October 24, 2008

Friday Loanword: pūru

On the one hand, Akkadian pūru means "portion," "parcel," "plot." In this usage, it often refers to property, even real estate. On the other hand, it can mean "lot" or "lottery" as a means allocating property/inheritance or turn in office.

This Akkadian word appears as a foreign word or a loanword only in Esther. As Monkowski, 126, indicates, there is reason to think that the Esther treated it as a foreign word, never fully assimilated into Hebrew.

Esther 3:7

בַּחֹ֤דֶשׁ הָרִאשׁוֹן֙ הוּא־חֹ֣דֶשׁ נִיסָ֔ן בִּשְׁנַת֙ שְׁתֵּ֣ים עֶשְׂרֵ֔ה לַמֶּ֖לֶךְ אֲחַשְׁוֵר֑וֹשׁ הִפִּ֣יל פּוּר֩ ה֨וּא הַגּוֹרָ֜ל לִפְנֵ֣י הָמָ֗ן מִיּ֧וֹם לְי֛וֹם וּמֵחֹ֛דֶשׁ לְחֹ֥דֶשׁ שְׁנֵים־עָשָׂ֖ר הוּא־חֹ֥דֶשׁ אֲדָֽר

In the first month, meaning the month of Nisan, in the twelfth year of King Ahasuerus, they cast פּוּר, meaning the lot (Hebrew הַגּוֹרָ֜ל), before Haman for the day and for the month, and the lot fell on the thirteenth day of the twelfth month, meaning the month of Adar.
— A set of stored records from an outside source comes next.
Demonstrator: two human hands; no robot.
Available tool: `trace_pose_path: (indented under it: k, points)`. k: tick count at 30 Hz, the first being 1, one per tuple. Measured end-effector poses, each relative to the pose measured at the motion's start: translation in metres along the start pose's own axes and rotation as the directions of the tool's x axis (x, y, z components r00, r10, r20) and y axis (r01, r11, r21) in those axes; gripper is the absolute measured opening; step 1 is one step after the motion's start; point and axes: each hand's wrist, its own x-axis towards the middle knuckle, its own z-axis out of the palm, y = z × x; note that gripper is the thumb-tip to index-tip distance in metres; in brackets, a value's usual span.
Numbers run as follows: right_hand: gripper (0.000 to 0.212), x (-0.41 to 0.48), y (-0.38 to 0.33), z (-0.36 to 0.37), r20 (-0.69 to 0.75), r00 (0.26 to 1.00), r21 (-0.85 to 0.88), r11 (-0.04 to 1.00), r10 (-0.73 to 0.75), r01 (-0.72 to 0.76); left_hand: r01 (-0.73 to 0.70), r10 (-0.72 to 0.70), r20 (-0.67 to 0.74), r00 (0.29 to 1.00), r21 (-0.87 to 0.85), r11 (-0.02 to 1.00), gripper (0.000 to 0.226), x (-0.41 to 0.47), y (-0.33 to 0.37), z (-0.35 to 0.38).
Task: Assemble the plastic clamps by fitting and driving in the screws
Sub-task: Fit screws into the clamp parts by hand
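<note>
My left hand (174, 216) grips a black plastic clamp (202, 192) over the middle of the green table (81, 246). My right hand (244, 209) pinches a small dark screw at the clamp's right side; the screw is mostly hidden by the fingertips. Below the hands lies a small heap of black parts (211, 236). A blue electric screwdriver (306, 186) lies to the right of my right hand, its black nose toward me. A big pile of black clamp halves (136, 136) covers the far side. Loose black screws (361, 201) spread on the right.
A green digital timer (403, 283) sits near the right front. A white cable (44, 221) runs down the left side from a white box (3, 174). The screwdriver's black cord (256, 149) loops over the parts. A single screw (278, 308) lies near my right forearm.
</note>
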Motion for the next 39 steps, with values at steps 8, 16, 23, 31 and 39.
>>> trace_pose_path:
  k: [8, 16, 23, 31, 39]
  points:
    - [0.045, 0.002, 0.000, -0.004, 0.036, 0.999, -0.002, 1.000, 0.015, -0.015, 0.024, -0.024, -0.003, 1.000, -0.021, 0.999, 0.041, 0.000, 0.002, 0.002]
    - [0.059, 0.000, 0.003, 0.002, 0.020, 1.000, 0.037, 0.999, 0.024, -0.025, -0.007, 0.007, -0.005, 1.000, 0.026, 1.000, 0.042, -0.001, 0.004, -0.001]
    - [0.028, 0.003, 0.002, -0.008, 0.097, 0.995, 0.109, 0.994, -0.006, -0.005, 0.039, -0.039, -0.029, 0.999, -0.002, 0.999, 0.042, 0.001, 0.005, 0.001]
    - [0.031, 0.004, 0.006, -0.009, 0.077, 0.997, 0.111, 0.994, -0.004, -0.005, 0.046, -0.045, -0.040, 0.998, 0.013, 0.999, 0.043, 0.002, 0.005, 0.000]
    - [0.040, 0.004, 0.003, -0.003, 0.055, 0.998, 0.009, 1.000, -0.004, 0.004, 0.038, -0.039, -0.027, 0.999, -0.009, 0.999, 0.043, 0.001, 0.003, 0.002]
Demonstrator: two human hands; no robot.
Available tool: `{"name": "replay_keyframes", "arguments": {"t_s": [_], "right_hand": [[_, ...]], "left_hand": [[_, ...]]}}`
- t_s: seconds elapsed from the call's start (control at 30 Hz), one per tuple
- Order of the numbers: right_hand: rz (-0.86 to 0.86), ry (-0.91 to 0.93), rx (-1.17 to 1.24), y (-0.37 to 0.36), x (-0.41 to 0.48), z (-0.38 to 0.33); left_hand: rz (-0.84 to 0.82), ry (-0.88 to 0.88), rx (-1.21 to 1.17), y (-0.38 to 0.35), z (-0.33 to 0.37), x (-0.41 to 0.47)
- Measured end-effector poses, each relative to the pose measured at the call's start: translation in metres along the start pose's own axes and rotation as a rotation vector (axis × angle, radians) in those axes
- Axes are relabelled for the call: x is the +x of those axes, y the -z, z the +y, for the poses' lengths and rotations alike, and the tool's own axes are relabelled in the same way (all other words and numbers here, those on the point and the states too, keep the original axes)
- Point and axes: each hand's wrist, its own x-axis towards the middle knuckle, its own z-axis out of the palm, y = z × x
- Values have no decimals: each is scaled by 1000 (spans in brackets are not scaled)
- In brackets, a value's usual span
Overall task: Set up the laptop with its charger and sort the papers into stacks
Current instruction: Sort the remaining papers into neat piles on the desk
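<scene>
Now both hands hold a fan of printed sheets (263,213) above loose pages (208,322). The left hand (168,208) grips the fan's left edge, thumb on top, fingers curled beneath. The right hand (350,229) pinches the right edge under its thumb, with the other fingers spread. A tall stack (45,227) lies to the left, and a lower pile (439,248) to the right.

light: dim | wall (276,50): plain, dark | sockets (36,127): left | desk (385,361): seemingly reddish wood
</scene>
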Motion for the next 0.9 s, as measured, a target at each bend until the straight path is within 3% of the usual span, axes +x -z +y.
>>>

The author of Esther felt the need to explain an uncommon, foreign, word (פּוּר) here and in Esther 9:24, with its more common near equivalent, גּוֹרָ֜ל. But in Esther 9:26, פּוּר stands without further explanation. Perhaps the proximity to Esther 9:24 provides sufficient explanation.

Mankowski, 127, takes up the difficult issue of פּוּרִים and פֻּרִים in Esther 9.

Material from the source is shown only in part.